_GOAL OF THE EXERCISE_
If an entry includes an image, drop the image and copy the rest verbatim.

Records from a data collection:
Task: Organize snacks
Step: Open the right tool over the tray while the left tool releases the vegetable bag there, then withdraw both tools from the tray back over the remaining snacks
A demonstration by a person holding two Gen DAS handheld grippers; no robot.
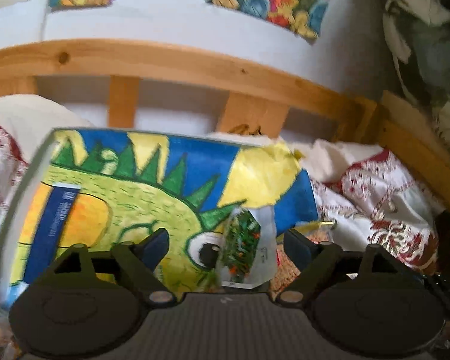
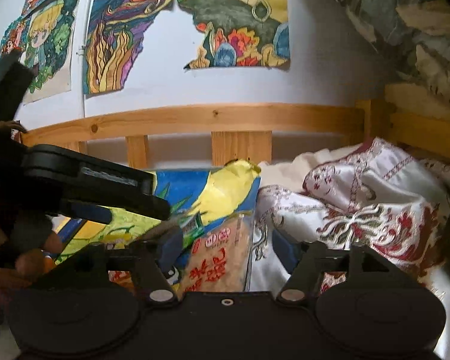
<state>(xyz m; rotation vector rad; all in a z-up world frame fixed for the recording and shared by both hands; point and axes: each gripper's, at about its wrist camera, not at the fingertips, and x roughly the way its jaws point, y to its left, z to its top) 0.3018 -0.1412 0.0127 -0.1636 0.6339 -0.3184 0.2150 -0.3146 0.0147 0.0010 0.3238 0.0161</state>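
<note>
A green-printed snack packet [image 1: 243,249] with clear edges stands between my left fingers, over a dinosaur drawing [image 1: 129,192]. My left gripper [image 1: 226,247] is open, its fingers wide apart on either side of the packet. A dark blue flat packet [image 1: 58,213] lies on the drawing's left. In the right wrist view a clear bag of pale snacks with red writing [image 2: 219,258] lies between my right fingers, leaning on the drawing [image 2: 213,192]. My right gripper [image 2: 226,250] is open. The left gripper's body [image 2: 99,186] reaches in from the left.
A wooden bed rail [image 1: 171,60] runs behind the drawing, also in the right wrist view [image 2: 213,117]. A red-and-white patterned cloth [image 2: 360,210] is bunched on the right. Coloured drawings [image 2: 237,21] hang on the wall. Camouflage fabric [image 2: 405,15] hangs at top right.
</note>
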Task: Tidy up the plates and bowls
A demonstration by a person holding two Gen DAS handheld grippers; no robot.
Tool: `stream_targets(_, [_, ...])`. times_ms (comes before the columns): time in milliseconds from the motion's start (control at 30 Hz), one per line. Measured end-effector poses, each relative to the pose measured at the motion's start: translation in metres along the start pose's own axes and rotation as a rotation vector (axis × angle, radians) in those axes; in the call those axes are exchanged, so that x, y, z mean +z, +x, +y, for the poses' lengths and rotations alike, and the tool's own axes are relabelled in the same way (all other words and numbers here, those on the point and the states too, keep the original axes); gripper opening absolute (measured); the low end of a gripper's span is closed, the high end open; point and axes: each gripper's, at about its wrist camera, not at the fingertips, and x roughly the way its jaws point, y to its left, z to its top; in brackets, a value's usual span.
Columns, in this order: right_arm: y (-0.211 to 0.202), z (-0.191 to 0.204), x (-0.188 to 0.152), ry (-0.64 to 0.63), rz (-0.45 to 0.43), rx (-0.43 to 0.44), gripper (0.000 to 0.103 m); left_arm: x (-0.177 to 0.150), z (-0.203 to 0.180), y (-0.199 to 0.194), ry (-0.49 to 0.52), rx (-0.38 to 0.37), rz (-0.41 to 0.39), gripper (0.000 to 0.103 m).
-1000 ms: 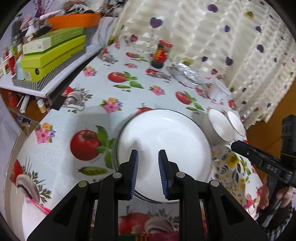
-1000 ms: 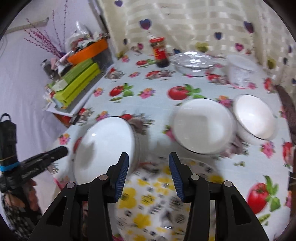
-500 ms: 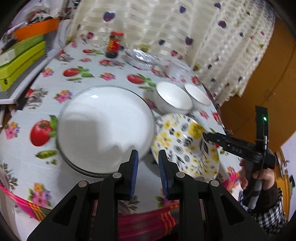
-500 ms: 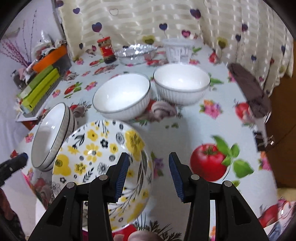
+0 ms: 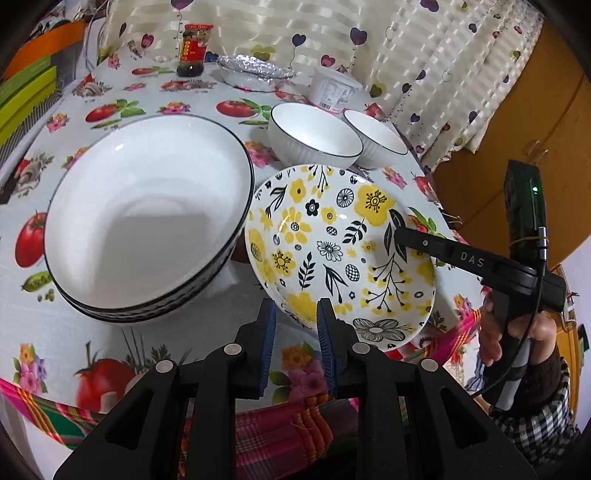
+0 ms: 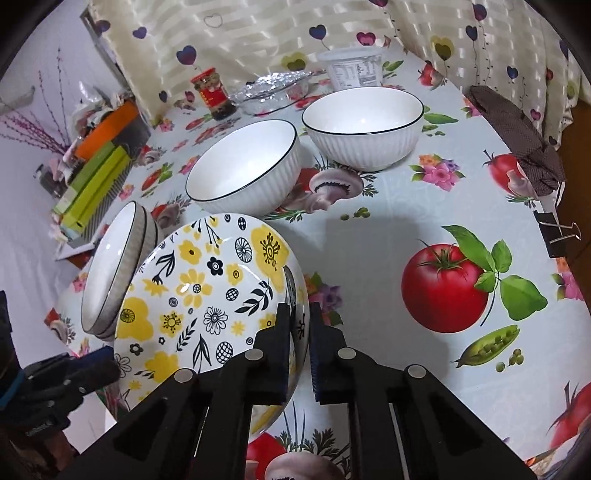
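Two grippers work over a tabletop covered in a cloth printed with tomatoes, flowers and mushrooms. The right gripper has just closed its fingers on the rim of the floral plate, one finger inside the rim and one outside; the plate is tilted, its right edge raised in that grip. In the left wrist view the same right gripper reaches in from the right, its tip over the plate's far rim, with a hand and a checked sleeve below it.

The left gripper hovers at the near edge of the floral plate, its fingers narrow and with nothing gripped; the plate's near rim shows in the gap between them, but whether the pads touch it cannot be told.

Just left of the floral plate sits a stack of white plates with dark rims, close beside it. Beyond are two white bowls, side by side and nearly touching. At the far edge, before a heart-print curtain, stand a jar, a foil-lined dish and a white tub.
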Motion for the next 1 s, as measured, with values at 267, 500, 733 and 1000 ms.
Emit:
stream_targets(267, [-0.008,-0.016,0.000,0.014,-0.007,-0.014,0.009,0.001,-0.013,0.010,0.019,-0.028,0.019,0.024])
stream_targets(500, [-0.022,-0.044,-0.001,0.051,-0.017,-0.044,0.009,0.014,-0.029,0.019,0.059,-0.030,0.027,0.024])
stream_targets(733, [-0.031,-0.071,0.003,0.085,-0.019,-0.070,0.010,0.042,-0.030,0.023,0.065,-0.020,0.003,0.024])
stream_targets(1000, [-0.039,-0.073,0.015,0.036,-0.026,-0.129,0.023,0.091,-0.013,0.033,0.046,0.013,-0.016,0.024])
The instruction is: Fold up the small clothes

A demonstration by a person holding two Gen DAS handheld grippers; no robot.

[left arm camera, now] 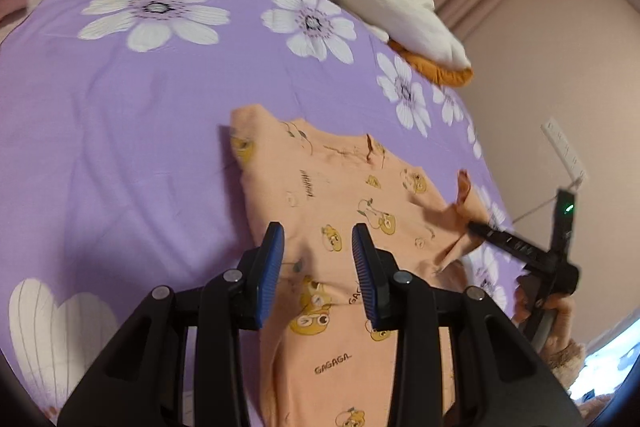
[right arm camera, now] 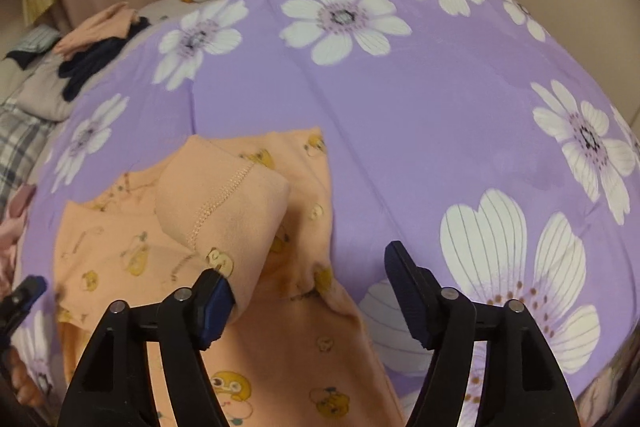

_EXPECTED ANSWER_
Task: Organize snacks
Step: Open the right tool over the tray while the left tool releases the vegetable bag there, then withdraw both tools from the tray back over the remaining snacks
A demonstration by a person holding two Gen DAS handheld grippers; no robot.
<state>(xyz m; rotation vector rad; all in a z-up world frame fixed for the recording and shared by both hands; point and axes: each gripper's, at about its wrist camera, not at the fingertips, and x roughly the way its jaws point, y to its left, z to its top) 0.3018 -0.1412 0.0127 -0.1636 0.6339 -0.3184 0.2150 -0.3146 0.0147 0.0010 0.3238 0.0161</state>
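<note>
A green-printed snack packet [image 1: 243,249] with clear edges stands between my left fingers, over a dinosaur drawing [image 1: 129,192]. My left gripper [image 1: 226,247] is open, its fingers wide apart on either side of the packet. A dark blue flat packet [image 1: 58,213] lies on the drawing's left. In the right wrist view a clear bag of pale snacks with red writing [image 2: 219,258] lies between my right fingers, leaning on the drawing [image 2: 213,192]. My right gripper [image 2: 226,250] is open. The left gripper's body [image 2: 99,186] reaches in from the left.
A wooden bed rail [image 1: 171,60] runs behind the drawing, also in the right wrist view [image 2: 213,117]. A red-and-white patterned cloth [image 2: 360,210] is bunched on the right. Coloured drawings [image 2: 237,21] hang on the wall. Camouflage fabric [image 2: 405,15] hangs at top right.
</note>
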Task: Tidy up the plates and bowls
A demonstration by a person holding two Gen DAS handheld grippers; no robot.
Tool: `stream_targets(_, [_, ...])`. times_ms (comes before the columns): time in milliseconds from the motion's start (control at 30 Hz), one per line. Measured end-effector poses, each relative to the pose measured at the motion's start: translation in metres along the start pose's own axes and rotation as a rotation vector (axis × angle, radians) in those axes; in the call those axes are exchanged, so that x, y, z mean +z, +x, +y, for the poses' lengths and rotations alike, and the tool's own axes are relabelled in the same way (all other words and numbers here, those on the point and the states too, keep the original axes); gripper opening absolute (measured); the low end of a gripper's span is closed, the high end open; point and axes: each gripper's, at about its wrist camera, not at the fingertips, and x roughly the way its jaws point, y to its left, z to its top; in brackets, a value's usual span.
Columns, in this order: right_arm: y (-0.211 to 0.202), z (-0.191 to 0.204), x (-0.188 to 0.152), ry (-0.64 to 0.63), rz (-0.45 to 0.43), rx (-0.43 to 0.44), gripper (0.000 to 0.103 m); left_arm: x (-0.177 to 0.150), z (-0.203 to 0.180), y (-0.199 to 0.194), ry (-0.49 to 0.52), rx (-0.38 to 0.37), rz (-0.41 to 0.39), gripper (0.000 to 0.103 m).
-1000 ms: 
-1000 ms: 
-500 ms: 
-500 ms: 
+0 ms: 
+0 ms: 
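Two grippers work over a tabletop covered in a cloth printed with tomatoes, flowers and mushrooms. The right gripper has just closed its fingers on the rim of the floral plate, one finger inside the rim and one outside; the plate is tilted, its right edge raised in that grip. In the left wrist view the same right gripper reaches in from the right, its tip over the plate's far rim, with a hand and a checked sleeve below it.

The left gripper hovers at the near edge of the floral plate, its fingers narrow and with nothing gripped; the plate's near rim shows in the gap between them, but whether the pads touch it cannot be told.

Just left of the floral plate sits a stack of white plates with dark rims, close beside it. Beyond are two white bowls, side by side and nearly touching. At the far edge, before a heart-print curtain, stand a jar, a foil-lined dish and a white tub.
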Motion for the next 1 s, as measured, with values at 267, 500, 733 and 1000 ms.
Emit:
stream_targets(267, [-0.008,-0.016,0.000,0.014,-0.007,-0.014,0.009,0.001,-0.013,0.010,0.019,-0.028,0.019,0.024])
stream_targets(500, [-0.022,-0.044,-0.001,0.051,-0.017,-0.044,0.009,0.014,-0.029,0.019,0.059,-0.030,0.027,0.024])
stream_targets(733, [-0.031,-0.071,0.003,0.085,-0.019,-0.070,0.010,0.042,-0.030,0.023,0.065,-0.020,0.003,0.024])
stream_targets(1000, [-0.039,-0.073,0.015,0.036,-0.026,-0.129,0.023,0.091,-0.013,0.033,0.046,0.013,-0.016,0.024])
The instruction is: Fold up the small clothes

A demonstration by a person holding two Gen DAS handheld grippers; no robot.

[left arm camera, now] 
[right arm camera, now] 

The exercise has been finished.